Monday, December 8, 2003

The Split Tip Jar

I'm always a guy looking at my career options and with that new (well new to my house anyway) musical instrument (my sister's baby grand piano) nestled securely in the corner of my living room, I've decided now is the opportune time to use my nine years of piano lessons to make me some money.

Since I learned much of how to play the piano by playing Barry Manilow songs, I don't think it would be very authentic to bill myself as a rock star. For the same reason I'm hardly qualified to be a classical musician. There is of course that Japanese fiddler in Branson, Missouri, so country may seem like an obvious choice. Unfortunately my current life isn't so much about cigarettes, whiskey, and wimmyn but more accurately about coffee, parking, and kitty litter.

Another handicap might be that I really only play passable versions of two songs, Barry's "Mandy" and Paul McCartney's "You Gave Me the Answer." Beyond that I can do "Let it Be" OK, and if I'm in the right mood, John Hiatt's "She Loves the Jerk," and Brian Wilson's "Caroline No." Stephanie Jane thought I did those last two songs with a little bit too much conviction.
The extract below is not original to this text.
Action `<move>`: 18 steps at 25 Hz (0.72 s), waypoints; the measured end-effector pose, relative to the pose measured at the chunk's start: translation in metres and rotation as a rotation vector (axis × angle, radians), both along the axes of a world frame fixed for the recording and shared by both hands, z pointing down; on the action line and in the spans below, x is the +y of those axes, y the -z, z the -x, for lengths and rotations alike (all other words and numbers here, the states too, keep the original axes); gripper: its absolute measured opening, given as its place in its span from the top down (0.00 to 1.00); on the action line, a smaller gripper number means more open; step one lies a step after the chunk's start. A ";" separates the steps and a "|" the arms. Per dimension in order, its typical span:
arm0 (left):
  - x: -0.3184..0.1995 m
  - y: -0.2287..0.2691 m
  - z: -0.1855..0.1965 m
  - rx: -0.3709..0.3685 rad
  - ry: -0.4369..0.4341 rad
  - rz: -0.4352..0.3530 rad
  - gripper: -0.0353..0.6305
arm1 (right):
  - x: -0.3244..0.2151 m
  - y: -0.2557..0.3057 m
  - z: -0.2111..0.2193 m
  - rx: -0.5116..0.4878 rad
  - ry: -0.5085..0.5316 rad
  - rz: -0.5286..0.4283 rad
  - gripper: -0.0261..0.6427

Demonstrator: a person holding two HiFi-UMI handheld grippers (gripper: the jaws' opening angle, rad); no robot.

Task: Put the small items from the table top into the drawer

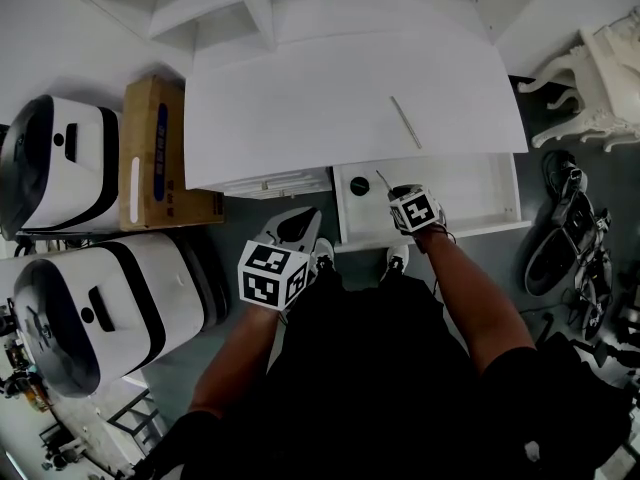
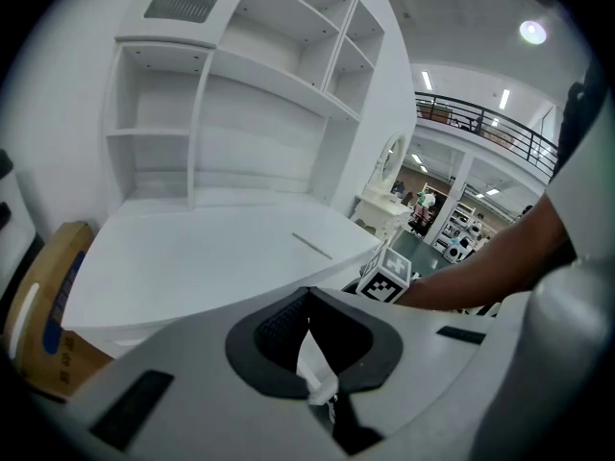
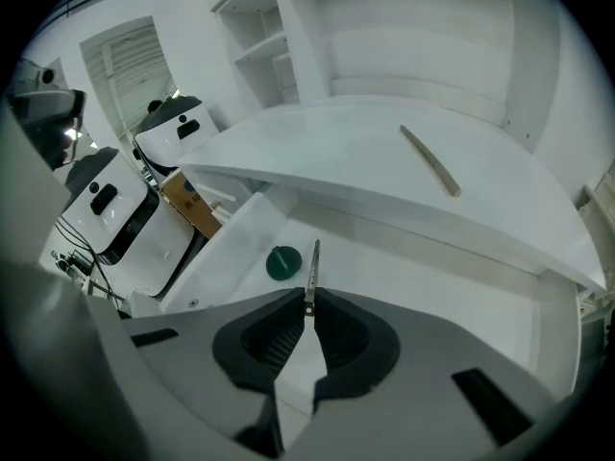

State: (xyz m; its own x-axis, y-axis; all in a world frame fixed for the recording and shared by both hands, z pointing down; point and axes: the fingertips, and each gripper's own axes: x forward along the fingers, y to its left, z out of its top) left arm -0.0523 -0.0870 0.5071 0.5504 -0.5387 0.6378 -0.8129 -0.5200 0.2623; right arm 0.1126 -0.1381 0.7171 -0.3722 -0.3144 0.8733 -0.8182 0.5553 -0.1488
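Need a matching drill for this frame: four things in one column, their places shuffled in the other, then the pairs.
Things:
1. thin pale stick
2. dark green round disc
3. thin grey metal strip
4. brown cardboard box

Places:
a. clamped in the right gripper
b. inside the open white drawer
c. lying on the white desk top
d. beside the desk, on the person's left

Pairs: 1-c, 2-b, 3-a, 4-d

Closed right tongs (image 3: 309, 303) pinching thin metal strip (image 3: 313, 267), open drawer (image 3: 432, 281) below, green disc (image 3: 283, 262) inside, stick (image 3: 430, 161) on tabletop (image 3: 327, 152)
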 end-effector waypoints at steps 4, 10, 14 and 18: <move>0.002 -0.001 0.005 -0.007 0.014 0.004 0.94 | -0.006 -0.016 -0.002 0.041 -0.007 0.018 0.89; 0.004 -0.002 0.014 -0.020 0.033 0.015 0.94 | -0.012 -0.032 -0.005 0.074 -0.006 0.038 0.89; 0.005 -0.004 0.015 -0.026 0.039 0.025 0.94 | -0.008 -0.045 -0.007 0.103 0.014 0.084 0.89; 0.004 -0.005 0.016 -0.031 0.044 0.033 0.94 | -0.006 -0.053 -0.004 0.099 0.019 0.112 0.89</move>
State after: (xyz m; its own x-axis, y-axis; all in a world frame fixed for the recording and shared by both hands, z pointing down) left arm -0.0680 -0.0826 0.5122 0.5062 -0.5406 0.6719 -0.8429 -0.4748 0.2531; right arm 0.1166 -0.1444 0.7702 -0.2872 -0.2063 0.9354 -0.8213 0.5555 -0.1297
So maybe I won't have much of a career as a professional piano player. Still there are other options. I could always stay at home and teach piano lessons all day long. Two drawbacks to that fallback option: 1) I don't especially like children and I'd probably end up giving lessons like my elementary band teacher Mr. Binstock who used to read the newspaper while I was playing my versions of the scales on my trumpet. 2) If you haven't noticed I thrive on the unconventional and thus would much rather have my students play like my cat Diego-san who dreamily strolls up and down the keyboard oblivious to what the rest of us in the room may think of his music. He may not be melodic but he's going to play the way he is inspired to play. Teach that method to some paying suburban snotty "I don't want to be here but my parents are making me" kid and I'm not sure their mom will continue to send over a check.

So yes, perhaps a rational person given the above choices would keep their day job. Well no one has ever accused me of being rational. So this past week as the one who saunters and I went to see the Matrix Revolutions (a movie that answers the question just what can make Keanu/Neo not mutter "whoa" but rather, "shit!") I did a lot of ruminating. If the reality of the matrix is either a physical world or a computer program can life outside the movie theater be about anything that doesn't happen within the walls of my house? If a cat plays (or pounces) on a piano and there is no one there to hear it ('cept a three-legged cat) is it really music? And when it comes to home repairs is the one who thinks I'm next to worthless really right?

Speaking of things to ponder, if as Ike Reilly suggests, we are all going to be judged on garbage day wouldn't it be prudent to have one's garbage disposal be working and working well? Thus it bugged me when my disposal stopped grinding and I thought to myself I could probably learn to live without it since as a kid our family never had such a luxury. The problem was that the disposal was connected to the lone drain to my sink and without it my sink didn't drain so well.

After I was done doing the dishes one night I pulled the plug (so to speak) and the dirty dishwater just sat there. I was reluctant to leave the kitchen sink (so to be paralyzed) knowing that an overly curious kitty would no doubt want to check out the unusual new situation. Sure enough minutes after I left the kitchen Diego was up swatting suds in the air and tasting the contents. So I spent the rest of the evening watching whether the water level was dropping and then bailing the water out and dumping it into my bathroom sink. Fearing a pricy repair expense I nonetheless called the resurrection number. I was advised that before they sent someone out that I should hit the reset button on the bottom of the disposal. So I did. And it worked. Grinding again! I'm such a handyman!

The next day my car sounded louder than normal. I looked around and saw a small hole in my muffler. Another hole to deal with. It's always something new and old that not even a piano can cure. Or can it?